Argued September 16, 2014 Decided

Before Judges Messano and Ostrer.

On appeal from the Superior Court of New Jersey, Law Division, Burlington County, Indictment No. 13-04-0480.

JenniferB. Paszkiewicz,Assistant Prosecutor,argued thecause forappellant (RobertD. Bernardi,Burlington County Prosecutor, attorney;Ms. Paszkiewicz,on the brief).

Kevin Walker, Deputy Public Defender, argued the cause for respondent (Joseph E. Krakora, Public Defender, attorney; Mr. Walker, of counsel and on the brief).


By our leave granted, the State appeals from the Law Division's order granting defendant, Shannon M. Sidorek's, motion to suppress evidence seized without a search warrant. For reasons expressed below, we now reverse and remand the matter to the Law Division for further proceedings.


On February 28, 2012, defendant was involved in a two-car motor vehicle accident in which the driver of the other vehicle was killed. The Burlington County grand jury subsequently returned Indictment No. 2013-04-0480-I, charging defendant with: first-degree aggravated manslaughter, N.J.S.A. 2C:11-4a(1); second-degree vehicular homicide, N.J.S.A. 2C:11-5a; and third-degree possession of a controlled dangerous substance, N.J.S.A. 2C:35-10a(1).

At the evidentiary hearing on defendant's motion to suppress, the State produced a single witness, Pemberton Township Police Sergeant Peter Delagarza. Delagarza testified that on the day in question, at approximately 3:30 p.m., he was "shift supervisor" dispatched to a motor vehicle accident on the "Pemberton Bypass," also known as County Road 530, a two-lane road with one lane of travel in each direction. Delagarza arrived on the scene within ten minutes of being dispatched and found several other police officers, fire personnel and emergency medical technicians already there. The paramedics at the scene determined that the driver of one of the cars, a Honda Civic, had been fatally injured. Defendant, the driver of the other car, an Acura, was also seriously injured and unconscious; responding personnel were attempting to extricate her from the car, making it impossible for Delagarza to get closer than five to ten feet from defendant.

Delagarza was especially trained as a "traffic safety officer," and part of his job that day was "to attempt to determine the circumstances of the crash itself . . . as far as what vehicle may have been more at fault than the other . . . ." Delagarza spoke with a witness who told him that defendant's Acura had been swerving prior to the crash.
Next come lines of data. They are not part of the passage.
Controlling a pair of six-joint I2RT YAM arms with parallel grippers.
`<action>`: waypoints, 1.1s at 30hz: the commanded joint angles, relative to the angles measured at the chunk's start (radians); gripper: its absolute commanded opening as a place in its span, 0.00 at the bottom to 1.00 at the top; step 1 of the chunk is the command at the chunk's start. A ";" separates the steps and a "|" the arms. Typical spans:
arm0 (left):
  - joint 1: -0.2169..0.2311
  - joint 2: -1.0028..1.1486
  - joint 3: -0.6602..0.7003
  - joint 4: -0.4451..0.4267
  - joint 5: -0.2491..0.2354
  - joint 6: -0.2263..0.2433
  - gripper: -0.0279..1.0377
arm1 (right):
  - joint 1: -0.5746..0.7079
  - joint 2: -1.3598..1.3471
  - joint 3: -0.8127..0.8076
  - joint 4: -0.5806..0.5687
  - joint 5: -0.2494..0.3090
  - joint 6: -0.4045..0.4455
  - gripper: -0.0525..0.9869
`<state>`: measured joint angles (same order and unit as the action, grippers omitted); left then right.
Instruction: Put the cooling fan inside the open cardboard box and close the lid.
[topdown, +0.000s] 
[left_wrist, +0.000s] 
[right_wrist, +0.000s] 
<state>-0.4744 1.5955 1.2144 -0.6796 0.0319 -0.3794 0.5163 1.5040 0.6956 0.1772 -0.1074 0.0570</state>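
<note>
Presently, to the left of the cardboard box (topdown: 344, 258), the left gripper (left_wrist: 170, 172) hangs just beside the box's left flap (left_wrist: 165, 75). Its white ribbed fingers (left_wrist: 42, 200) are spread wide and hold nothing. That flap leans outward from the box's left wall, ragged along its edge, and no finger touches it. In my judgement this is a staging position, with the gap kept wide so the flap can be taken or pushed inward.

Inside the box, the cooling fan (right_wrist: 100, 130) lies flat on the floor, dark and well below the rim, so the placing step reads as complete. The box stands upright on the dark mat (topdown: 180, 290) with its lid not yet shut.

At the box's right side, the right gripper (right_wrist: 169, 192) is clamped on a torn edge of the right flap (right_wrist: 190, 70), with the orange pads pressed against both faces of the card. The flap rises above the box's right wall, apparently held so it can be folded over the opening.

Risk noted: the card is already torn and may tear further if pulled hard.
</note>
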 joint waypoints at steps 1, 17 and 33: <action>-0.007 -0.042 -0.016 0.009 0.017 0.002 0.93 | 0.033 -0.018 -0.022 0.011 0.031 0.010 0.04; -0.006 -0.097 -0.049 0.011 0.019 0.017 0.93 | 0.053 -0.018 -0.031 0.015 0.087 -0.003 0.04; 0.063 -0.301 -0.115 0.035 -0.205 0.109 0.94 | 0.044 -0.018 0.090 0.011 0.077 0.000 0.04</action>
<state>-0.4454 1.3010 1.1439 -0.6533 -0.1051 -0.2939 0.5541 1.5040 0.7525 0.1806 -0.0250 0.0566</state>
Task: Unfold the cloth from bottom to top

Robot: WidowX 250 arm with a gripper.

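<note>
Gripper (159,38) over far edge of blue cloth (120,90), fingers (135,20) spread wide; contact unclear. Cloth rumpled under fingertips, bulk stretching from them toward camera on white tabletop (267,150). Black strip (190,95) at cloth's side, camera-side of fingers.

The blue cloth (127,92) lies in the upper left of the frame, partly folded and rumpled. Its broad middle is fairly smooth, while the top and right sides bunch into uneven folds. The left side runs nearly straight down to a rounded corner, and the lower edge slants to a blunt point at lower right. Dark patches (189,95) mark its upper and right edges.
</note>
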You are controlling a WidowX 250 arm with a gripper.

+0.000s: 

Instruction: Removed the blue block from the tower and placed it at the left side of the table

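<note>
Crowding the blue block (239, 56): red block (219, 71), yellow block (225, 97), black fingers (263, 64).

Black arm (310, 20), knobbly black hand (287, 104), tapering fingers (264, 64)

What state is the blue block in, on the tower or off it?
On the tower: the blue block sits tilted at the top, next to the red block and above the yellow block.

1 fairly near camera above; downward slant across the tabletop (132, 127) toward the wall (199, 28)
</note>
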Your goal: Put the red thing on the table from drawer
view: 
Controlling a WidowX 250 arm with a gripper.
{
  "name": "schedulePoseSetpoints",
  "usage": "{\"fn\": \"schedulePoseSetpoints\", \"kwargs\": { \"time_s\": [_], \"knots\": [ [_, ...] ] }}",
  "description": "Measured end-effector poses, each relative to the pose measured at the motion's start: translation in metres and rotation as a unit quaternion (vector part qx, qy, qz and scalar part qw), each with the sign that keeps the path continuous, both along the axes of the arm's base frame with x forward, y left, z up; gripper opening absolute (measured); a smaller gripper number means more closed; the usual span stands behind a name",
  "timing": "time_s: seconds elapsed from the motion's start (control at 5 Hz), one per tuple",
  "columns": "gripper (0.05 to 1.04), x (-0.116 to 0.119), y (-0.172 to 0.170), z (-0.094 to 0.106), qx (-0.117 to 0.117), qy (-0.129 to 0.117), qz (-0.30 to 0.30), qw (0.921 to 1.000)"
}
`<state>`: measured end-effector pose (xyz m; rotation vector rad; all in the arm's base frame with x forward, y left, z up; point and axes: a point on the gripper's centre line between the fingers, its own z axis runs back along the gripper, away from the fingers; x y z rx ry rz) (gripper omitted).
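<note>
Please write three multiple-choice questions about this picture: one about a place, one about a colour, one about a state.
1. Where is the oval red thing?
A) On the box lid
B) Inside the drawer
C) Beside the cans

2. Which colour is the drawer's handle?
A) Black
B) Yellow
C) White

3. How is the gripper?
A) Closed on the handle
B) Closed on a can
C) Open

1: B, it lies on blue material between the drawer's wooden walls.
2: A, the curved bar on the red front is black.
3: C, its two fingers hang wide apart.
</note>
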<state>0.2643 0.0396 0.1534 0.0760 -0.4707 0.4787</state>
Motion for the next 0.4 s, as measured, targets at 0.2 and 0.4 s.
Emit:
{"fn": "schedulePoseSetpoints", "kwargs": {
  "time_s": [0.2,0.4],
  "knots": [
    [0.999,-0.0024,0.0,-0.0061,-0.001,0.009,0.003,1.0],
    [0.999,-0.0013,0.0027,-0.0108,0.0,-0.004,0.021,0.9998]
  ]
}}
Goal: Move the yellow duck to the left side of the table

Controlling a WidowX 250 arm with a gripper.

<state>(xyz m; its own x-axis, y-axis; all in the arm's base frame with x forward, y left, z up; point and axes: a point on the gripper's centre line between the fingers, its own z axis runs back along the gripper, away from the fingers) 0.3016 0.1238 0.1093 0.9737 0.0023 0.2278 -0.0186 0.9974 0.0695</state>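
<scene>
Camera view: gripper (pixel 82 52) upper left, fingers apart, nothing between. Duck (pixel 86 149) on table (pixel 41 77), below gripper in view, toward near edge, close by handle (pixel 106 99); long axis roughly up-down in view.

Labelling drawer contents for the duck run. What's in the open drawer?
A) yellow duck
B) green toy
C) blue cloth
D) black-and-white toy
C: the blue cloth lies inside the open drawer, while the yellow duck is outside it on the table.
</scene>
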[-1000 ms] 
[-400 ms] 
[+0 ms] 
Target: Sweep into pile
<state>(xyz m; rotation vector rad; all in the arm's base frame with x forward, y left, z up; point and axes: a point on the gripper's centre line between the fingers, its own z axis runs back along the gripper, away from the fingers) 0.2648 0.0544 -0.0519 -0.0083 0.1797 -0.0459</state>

Delagarza took photographs of "yaw marks," or skid marks, made by the deceased driver's Honda. Based on the gouge marks in the road and the witness's statement, Delagarza's believed "the Acura had crossed over the center lane and impacted the Honda Civic." Delagarza also ran the Acura's license plates through the Aegis Mobile registration system in an attempt to identify defendant, whose name to this point was unknown. The search revealed the Acura was owned by an elderly woman; Delagarza surmised that defendant, who appeared to be in her mid-twenties, was not the owner.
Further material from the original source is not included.